▶ **Work order**
Please repeat the lines below exactly. Begin with the line containing "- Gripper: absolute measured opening" and go on through the line containing "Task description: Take".

▶ **Record set**
══════════════════════════════
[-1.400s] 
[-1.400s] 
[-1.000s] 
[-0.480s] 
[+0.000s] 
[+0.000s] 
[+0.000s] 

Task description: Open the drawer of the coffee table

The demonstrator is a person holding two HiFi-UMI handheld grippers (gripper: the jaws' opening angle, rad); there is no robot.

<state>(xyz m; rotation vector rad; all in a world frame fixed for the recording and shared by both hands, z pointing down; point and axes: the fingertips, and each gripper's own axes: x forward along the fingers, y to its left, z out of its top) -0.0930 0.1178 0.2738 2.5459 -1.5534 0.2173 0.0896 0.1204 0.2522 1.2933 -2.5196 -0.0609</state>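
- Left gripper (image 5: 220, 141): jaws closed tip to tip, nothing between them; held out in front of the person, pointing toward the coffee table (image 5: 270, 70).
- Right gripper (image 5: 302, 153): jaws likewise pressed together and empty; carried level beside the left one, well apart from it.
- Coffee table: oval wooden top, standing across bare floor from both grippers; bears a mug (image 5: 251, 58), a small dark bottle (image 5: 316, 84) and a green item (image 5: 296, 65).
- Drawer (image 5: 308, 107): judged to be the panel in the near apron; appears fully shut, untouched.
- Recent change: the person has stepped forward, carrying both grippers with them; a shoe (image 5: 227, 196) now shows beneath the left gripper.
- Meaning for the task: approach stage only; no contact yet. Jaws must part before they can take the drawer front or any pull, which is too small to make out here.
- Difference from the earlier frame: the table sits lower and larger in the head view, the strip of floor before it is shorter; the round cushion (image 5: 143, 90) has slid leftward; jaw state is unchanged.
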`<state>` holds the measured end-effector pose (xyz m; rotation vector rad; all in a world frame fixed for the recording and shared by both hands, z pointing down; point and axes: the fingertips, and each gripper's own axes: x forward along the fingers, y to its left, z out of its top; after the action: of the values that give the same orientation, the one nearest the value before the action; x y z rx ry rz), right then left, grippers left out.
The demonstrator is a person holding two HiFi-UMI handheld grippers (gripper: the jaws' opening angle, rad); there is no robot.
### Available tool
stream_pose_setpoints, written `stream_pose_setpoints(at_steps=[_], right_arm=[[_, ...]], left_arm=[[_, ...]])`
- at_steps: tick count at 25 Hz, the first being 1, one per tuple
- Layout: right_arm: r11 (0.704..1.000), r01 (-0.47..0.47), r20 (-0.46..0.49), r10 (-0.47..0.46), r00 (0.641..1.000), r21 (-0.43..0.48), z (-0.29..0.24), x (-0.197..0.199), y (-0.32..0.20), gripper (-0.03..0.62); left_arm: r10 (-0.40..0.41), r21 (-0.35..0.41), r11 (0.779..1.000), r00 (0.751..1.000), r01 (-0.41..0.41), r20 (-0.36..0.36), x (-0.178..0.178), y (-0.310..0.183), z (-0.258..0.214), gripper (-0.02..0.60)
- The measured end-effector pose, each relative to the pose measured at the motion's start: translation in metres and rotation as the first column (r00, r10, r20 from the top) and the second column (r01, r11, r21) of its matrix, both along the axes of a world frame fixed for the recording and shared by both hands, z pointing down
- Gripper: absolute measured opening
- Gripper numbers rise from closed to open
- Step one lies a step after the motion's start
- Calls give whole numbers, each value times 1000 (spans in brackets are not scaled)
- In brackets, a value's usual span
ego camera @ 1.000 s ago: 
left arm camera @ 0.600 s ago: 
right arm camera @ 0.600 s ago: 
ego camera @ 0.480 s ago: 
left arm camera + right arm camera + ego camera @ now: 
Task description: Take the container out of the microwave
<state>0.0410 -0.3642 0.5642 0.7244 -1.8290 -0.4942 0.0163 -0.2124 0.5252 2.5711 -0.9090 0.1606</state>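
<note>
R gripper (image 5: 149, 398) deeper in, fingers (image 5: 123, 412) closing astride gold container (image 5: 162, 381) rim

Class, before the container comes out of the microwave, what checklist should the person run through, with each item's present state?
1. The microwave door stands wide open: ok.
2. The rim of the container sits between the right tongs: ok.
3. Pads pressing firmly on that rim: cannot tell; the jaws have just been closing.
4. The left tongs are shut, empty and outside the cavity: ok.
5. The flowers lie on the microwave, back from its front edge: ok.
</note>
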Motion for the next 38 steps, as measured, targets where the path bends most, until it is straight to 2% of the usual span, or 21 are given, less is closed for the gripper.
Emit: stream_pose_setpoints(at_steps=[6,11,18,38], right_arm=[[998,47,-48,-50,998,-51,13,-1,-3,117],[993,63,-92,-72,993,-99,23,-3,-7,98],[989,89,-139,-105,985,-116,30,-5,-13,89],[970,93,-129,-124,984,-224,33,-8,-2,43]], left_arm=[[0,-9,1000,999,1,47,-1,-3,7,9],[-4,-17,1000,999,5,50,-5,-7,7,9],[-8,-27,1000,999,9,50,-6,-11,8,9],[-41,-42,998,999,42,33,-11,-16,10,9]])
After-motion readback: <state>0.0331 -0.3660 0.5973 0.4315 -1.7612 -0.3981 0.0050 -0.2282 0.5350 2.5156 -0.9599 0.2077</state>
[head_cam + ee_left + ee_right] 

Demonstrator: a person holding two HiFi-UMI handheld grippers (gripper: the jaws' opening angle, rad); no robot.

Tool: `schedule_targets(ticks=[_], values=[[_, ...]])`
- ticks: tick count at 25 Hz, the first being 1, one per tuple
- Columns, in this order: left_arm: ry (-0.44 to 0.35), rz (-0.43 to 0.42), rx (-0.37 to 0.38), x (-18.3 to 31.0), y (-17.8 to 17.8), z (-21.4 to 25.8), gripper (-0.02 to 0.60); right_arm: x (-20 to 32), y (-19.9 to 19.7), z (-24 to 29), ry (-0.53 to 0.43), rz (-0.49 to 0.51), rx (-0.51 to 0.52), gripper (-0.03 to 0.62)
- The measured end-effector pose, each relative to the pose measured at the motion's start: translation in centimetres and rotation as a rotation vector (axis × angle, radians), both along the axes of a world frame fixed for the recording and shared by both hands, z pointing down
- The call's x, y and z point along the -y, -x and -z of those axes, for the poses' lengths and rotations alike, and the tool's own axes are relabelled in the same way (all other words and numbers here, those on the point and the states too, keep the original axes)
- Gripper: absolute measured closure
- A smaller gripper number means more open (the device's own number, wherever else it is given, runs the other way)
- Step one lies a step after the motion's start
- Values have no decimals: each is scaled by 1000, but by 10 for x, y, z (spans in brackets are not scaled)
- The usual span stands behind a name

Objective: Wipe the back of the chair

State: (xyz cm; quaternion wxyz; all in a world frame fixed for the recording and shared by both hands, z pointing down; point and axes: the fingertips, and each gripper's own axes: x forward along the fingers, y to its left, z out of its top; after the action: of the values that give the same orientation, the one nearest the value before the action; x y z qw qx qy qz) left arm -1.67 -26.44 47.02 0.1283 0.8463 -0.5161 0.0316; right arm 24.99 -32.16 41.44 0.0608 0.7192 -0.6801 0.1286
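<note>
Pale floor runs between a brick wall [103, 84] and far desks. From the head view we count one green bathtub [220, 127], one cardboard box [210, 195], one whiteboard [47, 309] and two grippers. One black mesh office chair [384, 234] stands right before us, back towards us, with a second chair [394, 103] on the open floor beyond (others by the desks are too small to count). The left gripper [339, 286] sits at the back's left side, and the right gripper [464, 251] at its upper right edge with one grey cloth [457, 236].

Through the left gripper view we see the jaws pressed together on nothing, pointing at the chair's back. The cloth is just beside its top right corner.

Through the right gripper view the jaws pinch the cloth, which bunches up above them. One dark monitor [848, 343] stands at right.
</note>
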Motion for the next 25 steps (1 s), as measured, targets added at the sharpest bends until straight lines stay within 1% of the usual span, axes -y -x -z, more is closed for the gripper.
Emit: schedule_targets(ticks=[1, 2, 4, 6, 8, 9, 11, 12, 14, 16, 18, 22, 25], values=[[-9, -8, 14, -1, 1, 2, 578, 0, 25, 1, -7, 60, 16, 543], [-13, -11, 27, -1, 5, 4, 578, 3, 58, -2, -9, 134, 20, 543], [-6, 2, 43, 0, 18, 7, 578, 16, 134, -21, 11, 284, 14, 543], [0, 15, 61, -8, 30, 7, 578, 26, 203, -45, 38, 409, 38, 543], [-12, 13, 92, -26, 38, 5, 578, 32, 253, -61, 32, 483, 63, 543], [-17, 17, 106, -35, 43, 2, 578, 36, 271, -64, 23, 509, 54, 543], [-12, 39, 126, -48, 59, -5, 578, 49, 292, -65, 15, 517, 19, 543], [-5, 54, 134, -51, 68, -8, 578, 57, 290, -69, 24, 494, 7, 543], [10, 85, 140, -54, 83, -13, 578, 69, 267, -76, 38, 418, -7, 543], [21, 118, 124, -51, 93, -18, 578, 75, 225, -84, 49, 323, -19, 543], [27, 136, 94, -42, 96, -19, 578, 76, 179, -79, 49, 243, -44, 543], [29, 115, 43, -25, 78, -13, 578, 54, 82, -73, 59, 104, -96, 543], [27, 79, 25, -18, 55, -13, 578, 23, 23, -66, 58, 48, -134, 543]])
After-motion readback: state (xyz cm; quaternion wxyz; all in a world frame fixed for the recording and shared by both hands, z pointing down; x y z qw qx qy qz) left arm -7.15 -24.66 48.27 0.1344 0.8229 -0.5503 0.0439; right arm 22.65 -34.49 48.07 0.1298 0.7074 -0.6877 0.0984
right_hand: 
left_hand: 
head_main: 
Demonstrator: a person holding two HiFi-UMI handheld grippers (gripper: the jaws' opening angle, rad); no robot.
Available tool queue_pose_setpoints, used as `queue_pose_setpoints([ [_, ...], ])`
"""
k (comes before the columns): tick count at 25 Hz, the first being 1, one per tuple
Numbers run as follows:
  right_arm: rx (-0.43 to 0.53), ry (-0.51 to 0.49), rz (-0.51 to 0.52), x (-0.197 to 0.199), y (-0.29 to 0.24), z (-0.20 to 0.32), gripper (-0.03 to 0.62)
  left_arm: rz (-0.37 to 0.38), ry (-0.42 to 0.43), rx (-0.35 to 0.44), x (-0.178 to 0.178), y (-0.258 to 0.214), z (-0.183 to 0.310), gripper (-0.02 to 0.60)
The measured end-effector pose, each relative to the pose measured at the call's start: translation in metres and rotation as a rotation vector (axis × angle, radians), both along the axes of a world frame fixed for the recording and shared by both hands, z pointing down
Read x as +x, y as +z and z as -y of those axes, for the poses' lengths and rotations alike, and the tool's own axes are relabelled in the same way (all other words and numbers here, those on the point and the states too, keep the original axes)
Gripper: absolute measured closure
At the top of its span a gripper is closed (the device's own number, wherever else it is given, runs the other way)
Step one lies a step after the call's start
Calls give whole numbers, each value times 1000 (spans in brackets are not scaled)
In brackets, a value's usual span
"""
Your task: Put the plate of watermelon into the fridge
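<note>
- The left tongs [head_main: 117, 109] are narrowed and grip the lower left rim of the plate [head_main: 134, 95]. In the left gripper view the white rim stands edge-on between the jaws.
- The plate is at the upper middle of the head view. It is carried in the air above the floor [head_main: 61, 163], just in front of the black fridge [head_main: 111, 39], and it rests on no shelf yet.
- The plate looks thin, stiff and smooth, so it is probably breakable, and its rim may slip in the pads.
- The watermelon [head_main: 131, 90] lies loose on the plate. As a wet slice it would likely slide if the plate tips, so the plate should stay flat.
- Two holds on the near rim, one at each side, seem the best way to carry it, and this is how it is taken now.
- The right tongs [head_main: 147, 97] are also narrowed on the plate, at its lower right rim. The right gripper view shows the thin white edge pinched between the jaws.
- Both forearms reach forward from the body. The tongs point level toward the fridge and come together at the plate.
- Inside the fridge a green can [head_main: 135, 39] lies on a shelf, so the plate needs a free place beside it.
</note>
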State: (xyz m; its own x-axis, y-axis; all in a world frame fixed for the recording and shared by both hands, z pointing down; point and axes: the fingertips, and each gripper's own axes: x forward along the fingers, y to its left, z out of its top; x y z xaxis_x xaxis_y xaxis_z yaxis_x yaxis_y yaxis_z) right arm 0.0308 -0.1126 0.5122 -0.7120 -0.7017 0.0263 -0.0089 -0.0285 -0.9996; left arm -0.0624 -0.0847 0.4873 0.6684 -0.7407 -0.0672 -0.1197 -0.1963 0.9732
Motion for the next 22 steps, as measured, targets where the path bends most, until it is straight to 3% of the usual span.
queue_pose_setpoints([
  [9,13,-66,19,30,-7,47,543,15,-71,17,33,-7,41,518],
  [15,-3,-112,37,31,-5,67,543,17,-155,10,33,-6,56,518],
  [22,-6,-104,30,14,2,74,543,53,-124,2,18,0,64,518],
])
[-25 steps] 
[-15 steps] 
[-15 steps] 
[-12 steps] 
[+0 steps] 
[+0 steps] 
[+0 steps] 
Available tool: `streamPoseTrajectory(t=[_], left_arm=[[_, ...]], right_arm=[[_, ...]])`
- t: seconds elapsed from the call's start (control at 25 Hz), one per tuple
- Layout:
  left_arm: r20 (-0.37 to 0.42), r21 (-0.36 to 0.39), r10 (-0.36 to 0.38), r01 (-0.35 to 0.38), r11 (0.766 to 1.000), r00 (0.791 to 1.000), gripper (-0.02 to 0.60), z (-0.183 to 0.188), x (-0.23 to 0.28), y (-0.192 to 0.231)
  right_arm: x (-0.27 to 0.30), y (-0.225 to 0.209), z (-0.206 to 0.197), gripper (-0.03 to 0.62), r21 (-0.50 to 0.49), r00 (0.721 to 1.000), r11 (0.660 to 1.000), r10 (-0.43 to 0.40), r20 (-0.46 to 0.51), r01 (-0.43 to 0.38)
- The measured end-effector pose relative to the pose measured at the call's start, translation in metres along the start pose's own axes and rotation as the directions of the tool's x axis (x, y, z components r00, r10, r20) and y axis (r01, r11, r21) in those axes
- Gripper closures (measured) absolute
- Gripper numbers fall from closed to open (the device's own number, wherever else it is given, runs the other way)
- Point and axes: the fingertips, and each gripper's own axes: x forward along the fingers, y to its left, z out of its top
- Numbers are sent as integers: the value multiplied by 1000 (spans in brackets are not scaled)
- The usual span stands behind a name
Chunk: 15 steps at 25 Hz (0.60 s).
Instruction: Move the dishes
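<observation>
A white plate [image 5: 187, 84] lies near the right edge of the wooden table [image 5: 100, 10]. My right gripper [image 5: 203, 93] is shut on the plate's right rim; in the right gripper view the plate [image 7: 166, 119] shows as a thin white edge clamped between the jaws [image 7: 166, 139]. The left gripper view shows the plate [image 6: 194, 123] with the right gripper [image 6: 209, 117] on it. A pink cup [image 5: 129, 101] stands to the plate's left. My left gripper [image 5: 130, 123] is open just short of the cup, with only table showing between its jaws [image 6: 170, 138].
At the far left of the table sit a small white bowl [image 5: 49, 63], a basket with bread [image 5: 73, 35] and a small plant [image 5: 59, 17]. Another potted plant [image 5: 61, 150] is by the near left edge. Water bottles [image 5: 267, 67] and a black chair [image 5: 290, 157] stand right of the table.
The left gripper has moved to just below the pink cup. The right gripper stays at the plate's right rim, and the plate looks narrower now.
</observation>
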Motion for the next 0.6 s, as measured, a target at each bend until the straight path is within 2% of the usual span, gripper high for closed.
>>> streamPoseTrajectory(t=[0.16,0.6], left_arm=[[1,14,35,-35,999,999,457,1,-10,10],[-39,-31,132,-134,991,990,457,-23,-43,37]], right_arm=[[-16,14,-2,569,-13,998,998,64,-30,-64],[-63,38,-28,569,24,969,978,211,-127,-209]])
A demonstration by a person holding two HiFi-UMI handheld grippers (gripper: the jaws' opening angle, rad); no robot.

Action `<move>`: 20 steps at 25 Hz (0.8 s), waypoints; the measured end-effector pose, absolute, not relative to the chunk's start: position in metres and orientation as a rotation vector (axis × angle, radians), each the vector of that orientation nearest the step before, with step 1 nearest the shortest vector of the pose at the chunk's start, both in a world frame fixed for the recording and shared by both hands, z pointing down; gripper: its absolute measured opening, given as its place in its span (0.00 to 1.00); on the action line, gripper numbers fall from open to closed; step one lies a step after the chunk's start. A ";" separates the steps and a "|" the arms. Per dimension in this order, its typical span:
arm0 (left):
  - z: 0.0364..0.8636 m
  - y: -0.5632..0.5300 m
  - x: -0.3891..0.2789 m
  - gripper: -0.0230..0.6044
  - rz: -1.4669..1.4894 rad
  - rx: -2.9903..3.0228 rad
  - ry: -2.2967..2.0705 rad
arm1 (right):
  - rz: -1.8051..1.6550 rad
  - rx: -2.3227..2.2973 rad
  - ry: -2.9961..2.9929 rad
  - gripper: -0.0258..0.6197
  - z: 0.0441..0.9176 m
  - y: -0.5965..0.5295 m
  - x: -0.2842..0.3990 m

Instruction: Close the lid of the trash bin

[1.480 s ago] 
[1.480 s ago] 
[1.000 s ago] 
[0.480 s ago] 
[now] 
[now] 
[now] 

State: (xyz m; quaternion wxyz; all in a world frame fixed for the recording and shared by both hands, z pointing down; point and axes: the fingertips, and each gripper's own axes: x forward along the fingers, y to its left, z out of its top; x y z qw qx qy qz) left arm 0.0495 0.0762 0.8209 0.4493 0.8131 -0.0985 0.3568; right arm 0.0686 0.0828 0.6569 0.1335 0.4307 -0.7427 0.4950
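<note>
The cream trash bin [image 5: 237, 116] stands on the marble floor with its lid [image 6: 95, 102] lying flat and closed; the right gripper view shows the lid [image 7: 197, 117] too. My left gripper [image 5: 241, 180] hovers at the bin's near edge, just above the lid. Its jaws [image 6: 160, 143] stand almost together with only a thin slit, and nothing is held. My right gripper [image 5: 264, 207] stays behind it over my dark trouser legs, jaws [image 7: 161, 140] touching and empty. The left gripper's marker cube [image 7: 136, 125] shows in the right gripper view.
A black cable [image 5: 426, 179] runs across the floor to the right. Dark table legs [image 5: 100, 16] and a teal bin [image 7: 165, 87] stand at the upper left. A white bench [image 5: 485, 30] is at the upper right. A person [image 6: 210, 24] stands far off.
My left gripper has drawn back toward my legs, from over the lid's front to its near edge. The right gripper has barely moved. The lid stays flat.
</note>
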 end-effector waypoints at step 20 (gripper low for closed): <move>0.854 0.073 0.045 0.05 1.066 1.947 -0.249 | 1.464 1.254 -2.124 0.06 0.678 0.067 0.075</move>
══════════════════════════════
▶ **Output for this task**
- Gripper: absolute measured opening
- Gripper numbers rise from closed to open
- Step one lies a step after the motion's start
- Calls give whole numbers, each value times 1000 (spans in brackets are not scaled)
- In brackets, a value's usual span
ego camera @ 1.000 s ago: 
left arm camera @ 0.600 s ago: 
right arm camera @ 0.600 s ago: 
ego camera @ 0.480 s ago: 
left arm camera + right arm camera + ego camera @ now: 
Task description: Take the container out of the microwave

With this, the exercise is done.